What is needed: Reproduce the records below exactly, but only between the lines holding "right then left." and "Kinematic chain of", inclusive.

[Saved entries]
━━━━━━━━━━━━━━━━━━━━━━━━━━━━━━

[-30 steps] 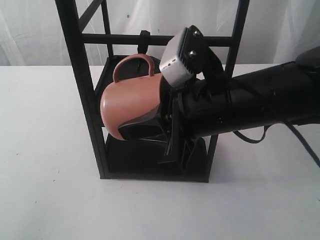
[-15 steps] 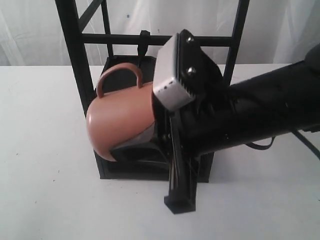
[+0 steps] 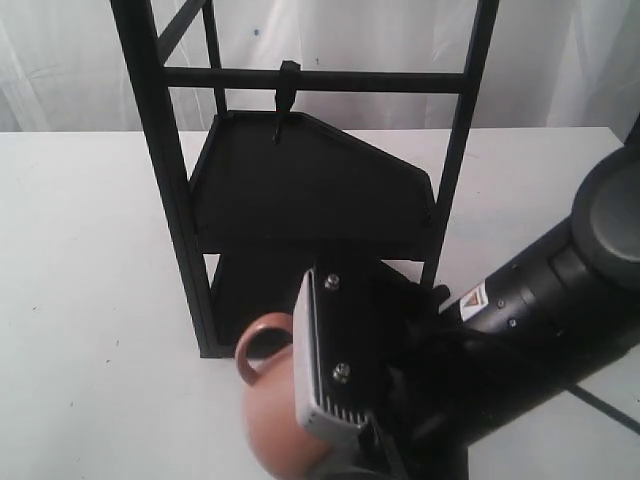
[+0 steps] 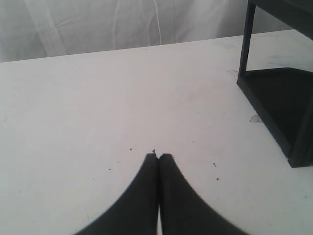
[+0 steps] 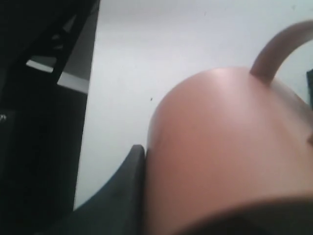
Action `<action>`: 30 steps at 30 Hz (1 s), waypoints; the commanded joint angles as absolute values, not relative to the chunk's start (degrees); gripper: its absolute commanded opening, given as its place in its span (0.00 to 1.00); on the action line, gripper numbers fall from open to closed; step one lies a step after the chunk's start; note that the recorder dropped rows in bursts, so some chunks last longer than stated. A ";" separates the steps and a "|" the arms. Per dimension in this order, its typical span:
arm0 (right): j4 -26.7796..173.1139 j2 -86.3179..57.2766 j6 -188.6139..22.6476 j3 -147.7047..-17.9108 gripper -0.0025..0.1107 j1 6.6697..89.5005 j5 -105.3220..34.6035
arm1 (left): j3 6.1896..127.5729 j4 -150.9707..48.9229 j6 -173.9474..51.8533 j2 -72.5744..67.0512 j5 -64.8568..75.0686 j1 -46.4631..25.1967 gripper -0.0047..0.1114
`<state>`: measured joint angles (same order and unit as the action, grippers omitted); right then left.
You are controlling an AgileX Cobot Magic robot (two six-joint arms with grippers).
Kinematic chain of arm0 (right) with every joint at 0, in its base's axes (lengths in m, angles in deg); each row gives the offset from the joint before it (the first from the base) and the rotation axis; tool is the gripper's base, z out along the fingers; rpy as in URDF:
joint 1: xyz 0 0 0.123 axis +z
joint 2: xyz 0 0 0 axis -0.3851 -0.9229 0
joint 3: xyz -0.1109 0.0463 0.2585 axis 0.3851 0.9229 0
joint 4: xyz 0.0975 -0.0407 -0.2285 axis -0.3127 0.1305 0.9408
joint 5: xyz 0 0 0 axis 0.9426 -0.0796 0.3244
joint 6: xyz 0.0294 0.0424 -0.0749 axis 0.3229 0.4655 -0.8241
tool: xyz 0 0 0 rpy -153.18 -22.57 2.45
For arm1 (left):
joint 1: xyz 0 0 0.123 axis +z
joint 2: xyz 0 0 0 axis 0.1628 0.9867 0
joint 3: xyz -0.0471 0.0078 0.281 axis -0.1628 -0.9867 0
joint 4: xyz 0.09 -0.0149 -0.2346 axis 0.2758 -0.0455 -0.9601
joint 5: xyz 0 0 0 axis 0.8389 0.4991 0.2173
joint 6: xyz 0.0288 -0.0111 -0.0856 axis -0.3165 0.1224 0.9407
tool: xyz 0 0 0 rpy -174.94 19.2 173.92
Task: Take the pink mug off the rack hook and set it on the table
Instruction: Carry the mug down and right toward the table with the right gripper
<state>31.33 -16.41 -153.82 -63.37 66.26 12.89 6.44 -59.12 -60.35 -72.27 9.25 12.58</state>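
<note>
The pink mug [image 3: 272, 425] is off the rack hook [image 3: 283, 102] and low in front of the rack [image 3: 165, 190], at the bottom edge of the exterior view, handle up. I cannot tell whether it touches the table [image 3: 90, 300]. My right gripper [image 5: 222, 127] is shut on the pink mug [image 5: 220, 147]; one dark finger [image 5: 129, 171] presses its side and the other is hidden. The wrist camera block [image 3: 335, 360] covers the grip in the exterior view. My left gripper [image 4: 159, 155] is shut on nothing above the table [image 4: 98, 98], apart from the rack [image 4: 279, 98].
The rack's two black tray shelves [image 3: 310, 190] sit behind the mug, with its upright posts on either side. The right arm [image 3: 540, 320] reaches in from the lower right. White curtains hang behind the table.
The right gripper has carried the pink mug off the hook, down and forward out of the rack to the front of its base. The hook now hangs bare.
</note>
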 commanded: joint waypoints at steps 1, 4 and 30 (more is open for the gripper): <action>41.11 -15.94 -142.80 -61.46 0.02 67.26 12.55 | 6.19 -59.37 -60.27 -72.57 9.42 12.75 0.04; 48.85 -15.94 -134.05 -60.24 0.02 67.26 12.54 | 6.19 -59.37 -60.27 -72.57 9.42 12.75 0.04; 73.17 -17.65 -103.85 -55.48 0.02 67.13 16.75 | 6.19 -59.37 -60.27 -72.57 9.42 12.11 0.04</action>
<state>70.62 -16.86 -105.62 -55.59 67.22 17.11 6.44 -59.12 -60.35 -72.27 9.25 12.48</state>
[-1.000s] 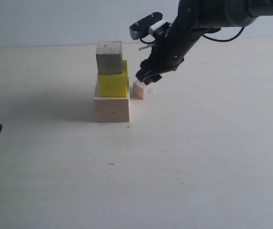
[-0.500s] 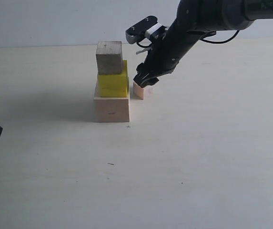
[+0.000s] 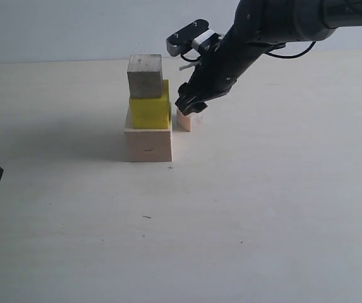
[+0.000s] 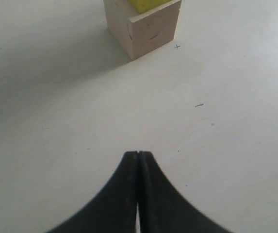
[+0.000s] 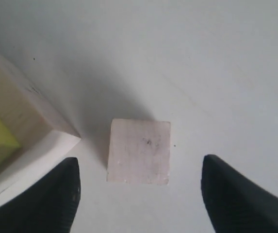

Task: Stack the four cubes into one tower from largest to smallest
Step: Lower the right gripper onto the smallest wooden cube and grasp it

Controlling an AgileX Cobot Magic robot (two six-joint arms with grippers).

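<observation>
Exterior, tower (image 3: pixel 148 113): three tiers, left of centre in the frame. Largest cube (image 3: pixel 148 144) at the base, yellow cube (image 3: pixel 149 112) on it, plain wood cube (image 3: pixel 144 76) on top.
Exterior, smallest cube (image 3: pixel 184 120): on the surface (image 3: pixel 263 208) just right of the base, not yet stacked.
Exterior, right claw (image 3: pixel 190 107): reaches down from the upper right, tips at the smallest cube.
Left wrist, left claw (image 4: pixel 138 160): fingers pressed together, empty, lower centre of the frame.
Left wrist, largest cube (image 4: pixel 146 26): top edge of the frame, well apart from the claw, with the yellow cube (image 4: pixel 151 4) above it.
Right wrist, right claw (image 5: pixel 139 165): spread wide, one finger on each side of the smallest cube (image 5: pixel 139 151), a gap on both sides, nothing gripped.
Right wrist, largest cube (image 5: pixel 27 145): left edge of the frame, near the smallest cube.
Progress: three of four placed, by my reckoning. Grasp, lift and top placement remain.
Writing: no brand, label or lettering on any cube.
</observation>
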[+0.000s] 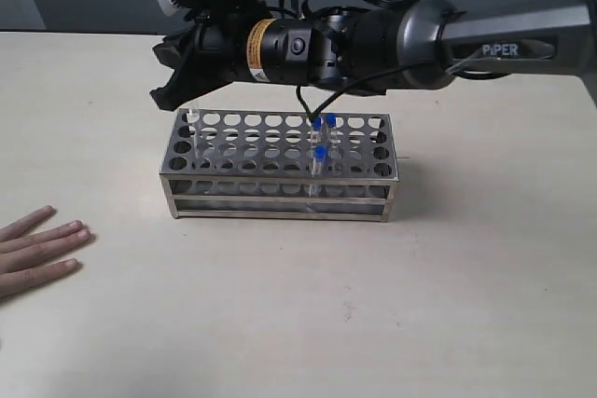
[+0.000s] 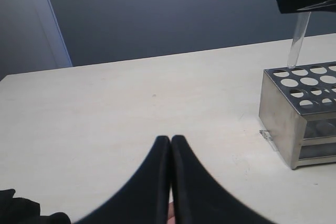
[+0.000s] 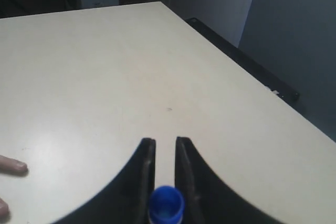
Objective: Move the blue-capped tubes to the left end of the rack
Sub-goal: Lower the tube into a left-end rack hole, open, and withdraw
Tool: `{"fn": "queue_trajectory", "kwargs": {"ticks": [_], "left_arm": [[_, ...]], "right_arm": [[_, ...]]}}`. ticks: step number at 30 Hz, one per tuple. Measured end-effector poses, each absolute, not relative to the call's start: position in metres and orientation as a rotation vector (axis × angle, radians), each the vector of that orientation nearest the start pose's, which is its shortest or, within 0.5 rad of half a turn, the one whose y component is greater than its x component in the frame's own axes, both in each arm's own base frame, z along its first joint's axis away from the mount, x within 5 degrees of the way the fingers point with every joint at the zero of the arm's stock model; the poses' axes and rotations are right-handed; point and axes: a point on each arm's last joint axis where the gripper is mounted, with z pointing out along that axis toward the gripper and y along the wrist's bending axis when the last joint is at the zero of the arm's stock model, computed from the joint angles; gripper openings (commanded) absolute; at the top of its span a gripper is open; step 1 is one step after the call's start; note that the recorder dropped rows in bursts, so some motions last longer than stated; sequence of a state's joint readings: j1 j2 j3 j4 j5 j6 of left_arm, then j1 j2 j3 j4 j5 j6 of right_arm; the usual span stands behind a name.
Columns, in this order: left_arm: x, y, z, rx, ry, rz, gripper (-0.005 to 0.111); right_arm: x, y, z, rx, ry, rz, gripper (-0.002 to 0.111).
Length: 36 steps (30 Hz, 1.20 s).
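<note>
The steel rack (image 1: 280, 170) stands mid-table. Three blue-capped tubes (image 1: 320, 152) stand in holes right of its middle. My right gripper (image 1: 182, 90) reaches across to the rack's left end and is shut on the fourth tube (image 1: 193, 116), whose cap is hidden there. The right wrist view shows that blue cap (image 3: 166, 203) pinched between the fingers of the right gripper (image 3: 165, 140). In the left wrist view the clear tube (image 2: 298, 40) hangs with its lower end at a corner hole of the rack (image 2: 286, 119). My left gripper (image 2: 171, 139) is shut and empty, low over the table, apart from the rack.
A person's hand (image 1: 37, 249) lies flat on the table at the left edge, in front of the rack; its fingertips (image 3: 11, 166) show in the right wrist view. The right arm's body (image 1: 420, 34) spans the space behind and above the rack.
</note>
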<state>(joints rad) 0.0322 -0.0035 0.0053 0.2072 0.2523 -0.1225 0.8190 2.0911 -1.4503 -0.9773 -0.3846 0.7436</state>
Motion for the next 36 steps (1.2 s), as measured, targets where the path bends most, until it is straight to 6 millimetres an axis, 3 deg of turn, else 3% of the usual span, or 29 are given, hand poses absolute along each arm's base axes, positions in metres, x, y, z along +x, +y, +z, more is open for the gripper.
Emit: {"fn": "queue_trajectory", "kwargs": {"ticks": [11, 22, 26, 36], "left_arm": [[0.055, 0.006, 0.189, 0.002, 1.734, 0.126, 0.001], [0.055, 0.006, 0.189, 0.002, 1.734, 0.126, 0.001], [0.055, 0.006, 0.189, 0.002, 1.734, 0.126, 0.001], [0.055, 0.006, 0.189, 0.002, 1.734, 0.126, 0.001]], "right_arm": [[0.306, 0.383, 0.189, -1.140, 1.591, 0.782, 0.000], [0.315, 0.384, 0.194, -1.136, 1.601, 0.703, 0.000], [0.317, 0.384, 0.180, -1.149, 1.640, 0.673, 0.000], [0.318, 0.385, 0.173, -1.150, 1.656, 0.673, 0.001]]}}
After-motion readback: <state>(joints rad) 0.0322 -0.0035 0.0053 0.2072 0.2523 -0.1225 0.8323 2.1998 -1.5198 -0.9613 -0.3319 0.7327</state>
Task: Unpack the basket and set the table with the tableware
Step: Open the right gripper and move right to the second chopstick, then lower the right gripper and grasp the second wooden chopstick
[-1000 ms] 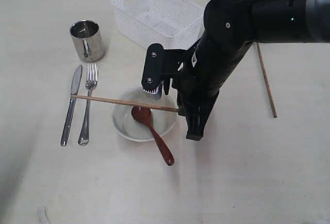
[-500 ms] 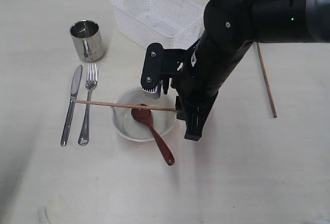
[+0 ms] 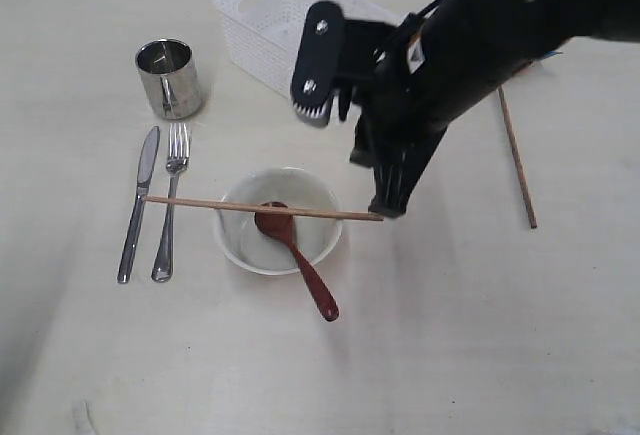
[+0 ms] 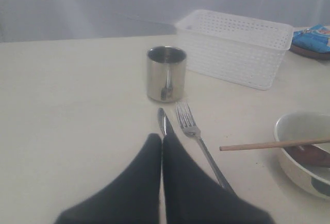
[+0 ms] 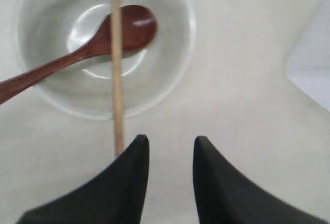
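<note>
Bowl [image 3: 230, 245]: on the surface [image 3: 480, 345]; the clock's centre, exterior view.
Spoon [image 3: 310, 280]: head in the bowl, handle over the rim toward 5 o'clock.
First chopstick [image 3: 200, 202]: across the bowl's rim, 9 to 3 o'clock, crossing the fork.
Knife [image 3: 135, 220], fork [image 3: 165, 245]: side by side at 9 o'clock, knife farther out.
Cup [image 3: 172, 85]: 10 o'clock, beyond the fork.
Basket [image 3: 255, 50]: 12 o'clock.
Second chopstick [image 3: 520, 170]: 2 o'clock, well apart.

Glossy black arm [image 3: 500, 35], silver screws [image 3: 322, 27]; right hand [image 5: 170, 140] black, tapered.
</note>
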Available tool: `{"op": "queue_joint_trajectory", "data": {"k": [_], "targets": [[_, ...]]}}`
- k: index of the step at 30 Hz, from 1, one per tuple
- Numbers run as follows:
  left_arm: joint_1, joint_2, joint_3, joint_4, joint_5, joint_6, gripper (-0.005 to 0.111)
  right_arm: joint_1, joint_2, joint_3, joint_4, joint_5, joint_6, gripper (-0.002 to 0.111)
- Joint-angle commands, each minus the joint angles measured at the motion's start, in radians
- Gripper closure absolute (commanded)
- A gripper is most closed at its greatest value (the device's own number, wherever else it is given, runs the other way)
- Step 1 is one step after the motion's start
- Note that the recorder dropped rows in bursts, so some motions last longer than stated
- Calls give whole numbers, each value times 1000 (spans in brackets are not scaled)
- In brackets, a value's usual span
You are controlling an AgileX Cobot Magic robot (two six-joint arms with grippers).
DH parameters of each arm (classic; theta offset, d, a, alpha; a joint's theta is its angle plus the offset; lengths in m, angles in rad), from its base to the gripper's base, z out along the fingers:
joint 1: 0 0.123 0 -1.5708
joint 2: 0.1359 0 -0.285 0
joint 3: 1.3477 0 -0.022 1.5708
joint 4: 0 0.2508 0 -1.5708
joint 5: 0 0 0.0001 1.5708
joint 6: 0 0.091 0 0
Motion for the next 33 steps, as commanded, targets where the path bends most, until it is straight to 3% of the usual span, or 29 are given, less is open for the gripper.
{"op": "queue_joint_trajectory", "data": {"k": [1,6,14,33], "targets": [[-6,-3,3,2,-2,1,107,-129,-47,0,-115,-70,282,79],[-6,-3,3,2,-2,1,107,-347,-14,0,-120,-119,586,79],[-6,-3,3,2,-2,1,107,-572,155,0,-120,-121,745,79],[-6,-3,3,2,-2,1,107,-601,375,0,-18,-177,739,79]]}}
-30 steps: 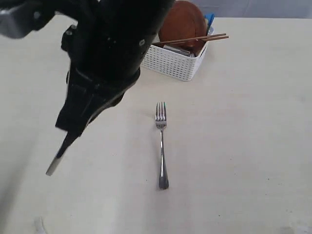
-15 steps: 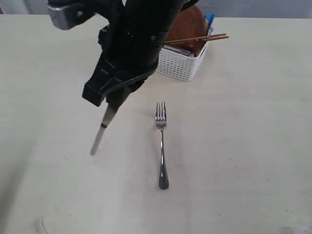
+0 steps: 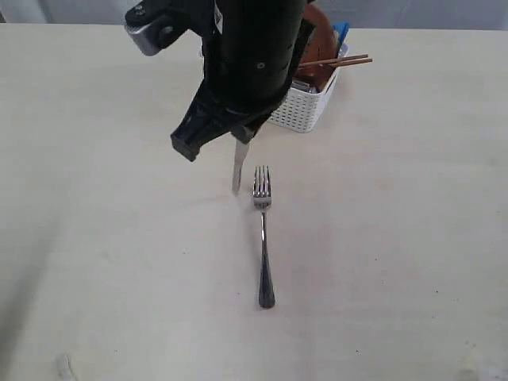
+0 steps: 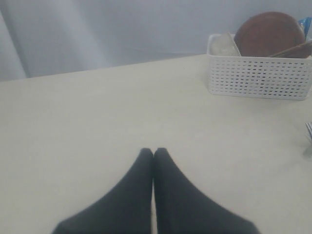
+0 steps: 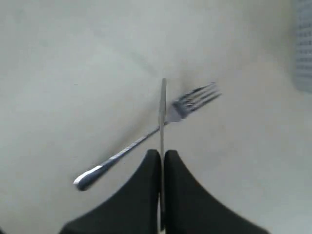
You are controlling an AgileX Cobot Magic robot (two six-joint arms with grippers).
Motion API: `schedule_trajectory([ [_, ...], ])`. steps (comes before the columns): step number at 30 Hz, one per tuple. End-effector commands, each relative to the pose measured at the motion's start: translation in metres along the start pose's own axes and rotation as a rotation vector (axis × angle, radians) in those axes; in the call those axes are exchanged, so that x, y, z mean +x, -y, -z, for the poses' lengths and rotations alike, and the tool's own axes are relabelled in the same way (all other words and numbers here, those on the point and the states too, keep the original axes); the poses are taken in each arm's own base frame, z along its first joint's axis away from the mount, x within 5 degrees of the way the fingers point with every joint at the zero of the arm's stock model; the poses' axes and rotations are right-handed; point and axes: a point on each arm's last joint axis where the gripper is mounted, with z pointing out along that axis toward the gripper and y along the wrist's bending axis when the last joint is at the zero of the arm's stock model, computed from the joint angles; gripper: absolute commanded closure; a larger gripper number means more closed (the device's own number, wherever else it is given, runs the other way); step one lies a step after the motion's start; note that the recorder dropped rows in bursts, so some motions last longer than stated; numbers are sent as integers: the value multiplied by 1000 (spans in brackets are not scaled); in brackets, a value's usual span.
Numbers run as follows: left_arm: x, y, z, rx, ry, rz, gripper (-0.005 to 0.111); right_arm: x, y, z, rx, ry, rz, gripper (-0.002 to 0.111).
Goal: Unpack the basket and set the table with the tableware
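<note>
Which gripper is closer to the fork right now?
Right. The right gripper, shut on the knife, hangs just over the fork near its tines. The left gripper sits farther off, with bare table between it and the fork.

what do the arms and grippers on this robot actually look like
The left gripper and right gripper both have matte black jaws, broad at the base and curving in to narrow tips. In the exterior view the right arm is a bulky, glossy black housing with a silver-grey block on one side. No cables or markings show.
</note>
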Motion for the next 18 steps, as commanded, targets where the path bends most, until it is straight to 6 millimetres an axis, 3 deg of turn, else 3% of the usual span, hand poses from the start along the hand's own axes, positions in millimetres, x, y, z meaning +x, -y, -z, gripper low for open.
schedule_trajectory([
  [1, 0, 0, 0, 5, 1, -4, 107, -2, -15, 8, 154, 22, 175, 109],
  [3, 0, 0, 0, 5, 1, -4, 107, -3, -36, 10, 126, 32, 242, 109],
  [8, 0, 0, 0, 5, 1, -4, 107, -3, -59, 15, 173, 56, 297, 109],
  [13, 0, 0, 0, 5, 1, -4, 107, -10, -91, 40, 567, 206, 503, 109],
  [15, 0, 0, 0, 5, 1, -4, 107, -6, -106, 40, 521, 201, 561, 109],
  [18, 0, 0, 0, 5, 1, -4, 107, 7, -121, 26, 151, 97, 543, 109],
])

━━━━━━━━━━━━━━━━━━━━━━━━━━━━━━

Answer to this task:
`<state>`: measured joint angles (same order and unit as the action, grippers omitted); right then left.
You are controlling an AgileX Cobot Magic robot (two six-joint arms with grippers).
Kinematic chain of arm0 (right) with every joint at 0, in its base's axes (lengths in m, angles in deg); each row gives the offset from the joint before it (the first from the base) and the rotation axis; tool is the gripper's base, z out along the fingers; rpy as in URDF:

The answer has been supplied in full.